A slight increase in Maharashtra’s share in the total onion supply of the country over the past three months led to a near doubling of wholesale onion prices in the country, leading to Income Tax raids that were conducted on the country’s established onion traders who are based in Nashik. While the move is seen as an attempt by the Central government to ensure onion prices are kept under check in the country’s cities, farmers have blamed the Centre for interfering in a free market and not allowing farmers to get good prices for their produce.
The onions which are now being sold in the market is a rabi crop which is called gavthi in local parlance. It is a high-yield variant and unlike other variants can be stored for close to six months. The crop is sown in December-January and is out in the market by April. Due to its high yield and storage capacity, farmers tend to store it in their sheds and sell it in batches till October. Maharashtra presently accounts for close to 30 per cent of India’s onion production. However, with fluctuation in the weather, the onion crop in states such as Madhya Pradesh, Gujarat and Karnataka had been affected to a certain extent.
Last year in July, Maharashtra contributed only 40 per cent of all the onions that had reached various APMCs across the country. This year, Maharashtra’s share in July shot up to 56 per cent of the total onions sent in the market as supplies from other states was affected. The increased share of Maharashtra in the supply chain meant that the prices of onions rose by nearly 100 per cent between July and August. According to data from the Department of Consumer Affairs, the average wholesale price of onion in India increased from Rs 1,079 per quintal in July to Rs 2,023 per quintal in August.

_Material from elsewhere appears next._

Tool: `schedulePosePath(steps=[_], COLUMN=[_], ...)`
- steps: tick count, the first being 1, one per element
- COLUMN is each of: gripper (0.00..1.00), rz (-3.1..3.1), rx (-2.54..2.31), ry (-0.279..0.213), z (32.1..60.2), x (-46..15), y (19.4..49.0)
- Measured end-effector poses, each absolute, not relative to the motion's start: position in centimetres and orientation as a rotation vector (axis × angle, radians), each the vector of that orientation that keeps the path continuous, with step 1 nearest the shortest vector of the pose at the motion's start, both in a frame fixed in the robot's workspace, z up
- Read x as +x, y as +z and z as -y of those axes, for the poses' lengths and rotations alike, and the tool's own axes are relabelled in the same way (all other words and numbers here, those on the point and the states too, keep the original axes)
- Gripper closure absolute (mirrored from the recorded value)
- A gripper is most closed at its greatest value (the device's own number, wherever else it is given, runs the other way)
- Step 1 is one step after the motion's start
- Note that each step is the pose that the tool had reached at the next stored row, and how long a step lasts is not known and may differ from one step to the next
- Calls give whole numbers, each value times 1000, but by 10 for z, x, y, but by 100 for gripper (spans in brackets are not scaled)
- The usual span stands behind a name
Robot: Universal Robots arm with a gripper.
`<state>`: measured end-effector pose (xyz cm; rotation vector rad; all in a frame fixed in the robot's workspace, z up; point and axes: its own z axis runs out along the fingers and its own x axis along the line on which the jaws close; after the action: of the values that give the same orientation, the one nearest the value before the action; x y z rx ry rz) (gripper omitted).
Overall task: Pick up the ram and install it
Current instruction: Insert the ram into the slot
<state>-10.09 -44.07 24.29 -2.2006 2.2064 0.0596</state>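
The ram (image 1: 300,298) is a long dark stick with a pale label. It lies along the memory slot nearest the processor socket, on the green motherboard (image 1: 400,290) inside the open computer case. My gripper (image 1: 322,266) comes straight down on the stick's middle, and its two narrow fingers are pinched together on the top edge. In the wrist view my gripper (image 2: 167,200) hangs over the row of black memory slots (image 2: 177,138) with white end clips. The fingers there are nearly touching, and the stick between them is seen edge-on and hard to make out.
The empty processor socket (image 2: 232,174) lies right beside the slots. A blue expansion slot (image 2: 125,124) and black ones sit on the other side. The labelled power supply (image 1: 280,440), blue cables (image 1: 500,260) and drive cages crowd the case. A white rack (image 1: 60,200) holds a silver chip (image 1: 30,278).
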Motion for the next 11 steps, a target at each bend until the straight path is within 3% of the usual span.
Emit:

This hike was greater in Nashik, the country’s main onion market where onion prices increased from an average Rs 782 to Rs 1,617.
A section of the government reckons that the prices were manipulated by traders who had hoarded onions and were sitting on huge stocks whose release was being regulated to manipulate prices. Last month, a delegation from the Central government, led by top officials of the Union ministry of Consumer Affairs, Food and Public Distribution was in Laslagaon to ascertain the reasons behind the massive fluctuation of onion prices in the APMCs. Subsequently, the local administration had been keeping a close eye on the onion stocks in godowns of traders to ensure that there was no hoarding taking place. Local traders have, however, stated that the hoarding of gavthi onions at this stage when the new kharif crop was about to come into the market did not make sense for traders. They also claimed that the raids seemed to have been undertaken to artificially regulate the price of onions.
“These raids will act as a deterrent for farmers to get good prices for their produce. They have stored onion in their sheds for close to five months, hoping that they would get a decent price. However, these raids have created a situation where farmers will be shortchanged. The traders, because of the raids, will buy the produce at a lesser price and the farmer will be hit. If the government really wants to ensure that people in cities get onions at affordable rates, it should purchase them from the open market from farmers and then sell them at a subsidized rate to the public,” Changdeorao Holkar, former vice chairman of NAFED, said. Interestingly, the prices of onion in Lasalgaon on Tuesday, when it resumed operations for the first time after the raids, fell by Rs 250 to Rs 1,250. Only 5,000 quintal of produce came to the market. A day before the raids were conducted, the rate stood at Rs 1,500 and 15,665 quintals of onion had come to the market, nearly thrice of what was seen on Monday. “People do not have problems shelling out a few hundreds when they want to eat mutton or chicken. However, if onion prices increase by 10 or 20 rupee, then the government steps in,” Keshav Kakad, an onion farmer and activist from Nashik district, said.
The onion conundrum
Onions are produced thrice every year in Maharashtra with crops being harvested from October till April. The three types of onions that you eat:
1) Pol: It is the kharif onion crop known by farmers in Maharashtra as Pol, which is presently being sold in the market. The produce is, however, of inferior quality. It has a low yield and cannot be stored for long. It represents 20 per cent of the total onion crop in the state. Planted in May-June and harvested in October-November, it has been affected by the drought which has caused the price rise.
2) Rangda: It is the late kharif crop known by farmers in the state as Rangda. Some of it has already started entering the market. It is a little better in quality and represents 20 per cent of the total onion crop in the state. It is planted in August-September and harvested in January-February. This crop has not been affected much by the rains and its entry into the market by February 15 will put a brake on high onion prices.
3) Gavthi: It is the rabi onion crop and is of the best quality. It has a high yield and can be stored for close to six months. This crop represents 60 per cent of all total onion production. The crop is sown in December-January and is out in the market by April. Due to its high yield and storage capacity, the prices are generally in control when this produce enters the market.